TASK TO COMPLETE -
Reproduce the top of the data verbatim, through and including the line that contains "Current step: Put".
____
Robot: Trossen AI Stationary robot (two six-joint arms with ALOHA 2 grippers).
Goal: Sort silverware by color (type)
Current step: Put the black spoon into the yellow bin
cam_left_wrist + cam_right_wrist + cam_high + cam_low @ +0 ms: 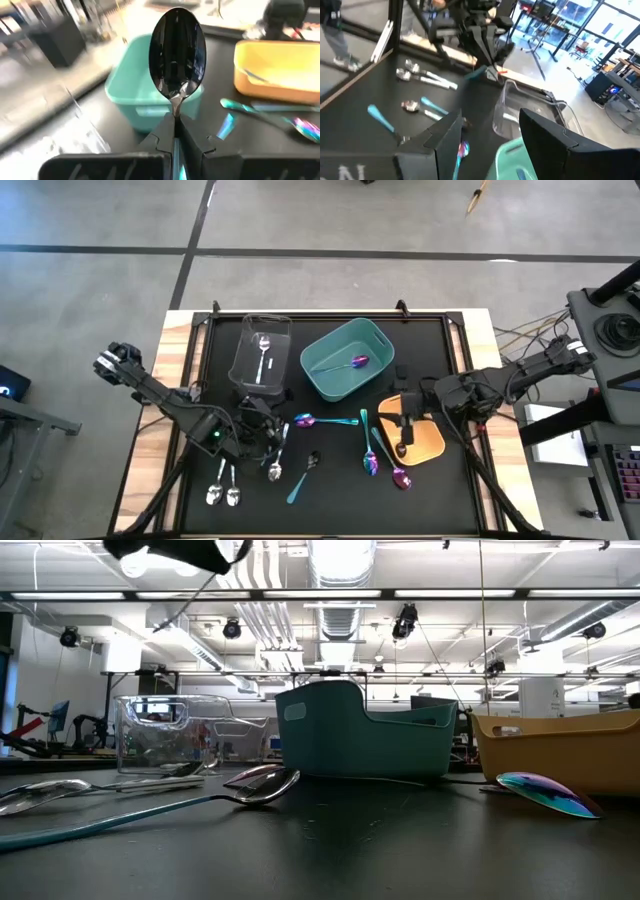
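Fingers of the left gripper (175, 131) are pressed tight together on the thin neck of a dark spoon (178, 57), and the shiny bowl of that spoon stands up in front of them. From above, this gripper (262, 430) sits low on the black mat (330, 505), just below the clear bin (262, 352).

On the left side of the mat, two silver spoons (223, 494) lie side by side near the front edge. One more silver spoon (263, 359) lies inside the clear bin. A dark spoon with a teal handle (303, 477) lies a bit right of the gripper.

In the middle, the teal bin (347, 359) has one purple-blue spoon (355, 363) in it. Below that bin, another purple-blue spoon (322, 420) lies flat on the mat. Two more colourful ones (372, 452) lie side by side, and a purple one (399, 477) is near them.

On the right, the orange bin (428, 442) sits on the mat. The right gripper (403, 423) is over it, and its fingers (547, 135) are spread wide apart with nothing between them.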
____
WRITTEN RESPONSE -
Robot: Trossen AI Stationary robot (two six-joint arms with ALOHA 2 grippers).
Goal: Sort silverware by color (type)
Current step: Put the black spoon into the yellow bin

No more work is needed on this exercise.